Here’s a small scrap of comfort next time your friend blows you off, or that Tinder match ghosts you, or you see on Facebook that everyone’s hanging out without you: At least your brain’s looking out for you. In a study published last month in the Quarterly Journal of Experimental Psychology and recently highlighted by Christian Jarrett in BPS Research Digest, researchers discovered that when you feel rejected, your brain plays a little trick to help you cope, altering your visual perception to make the world seem more welcoming.

To simulate rejection, the study authors recruited 40 college students to play a three-person computer game, called Cyberball, where players threw a ball back and forth between them (Science of Us has previously written about it, here). The subjects were told that they were all playing against other people, but for half of them, the researchers had rigged the game so that the other two players only passed the ball to each other, excluding the volunteer in the lab.

In the second part of the study, participants looked at a series of photos of people either staring straight ahead, as if they were making eye contact with the viewer, or looking slightly askance. Among those who had just been left out of their games, a curious thing happened: They “were more inclined to say that off-center gazes were looking at them,” Jarrett explained, “and they tended to report feeling more strongly that they were being looked at.”

The researchers called the phenomenon a widening “cone of gaze,” arguing that it happened to help the rejectees bounce back. “Ostracized individuals demonstrated a wider gaze cone than included individuals,” they wrote, because they “demonstrate an increased need for belonging.
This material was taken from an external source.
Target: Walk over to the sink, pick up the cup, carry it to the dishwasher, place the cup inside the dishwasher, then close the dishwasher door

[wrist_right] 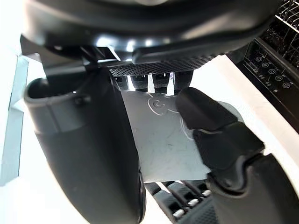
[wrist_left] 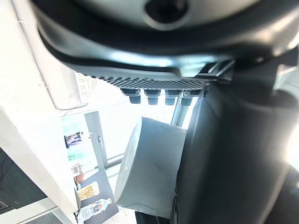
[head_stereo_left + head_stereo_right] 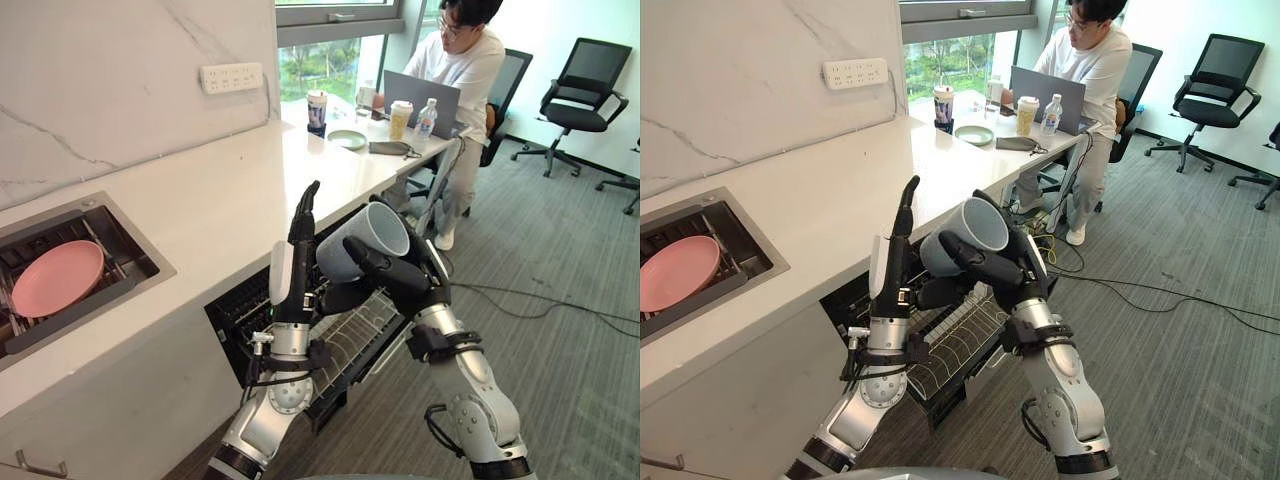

To satisfy this need, they search for signals of inclusion, one of which may be another person’s gaze directed at oneself.” (The effect, though, was temporary — when participants then looked at a second group of photos, Jarrett explained, “this effect had worn off and there was no longer a difference between the ostracized and non-ostracized students.”)

As Jarrett noted, this study fits nicely with past research on the “social reconnection hypothesis” — the idea that ostracism will actually make people more receptive to social interaction, by pushing them to find other sources of acceptance in new people. Rejection is never fun, but at least you have a built-in way to cushion the blow.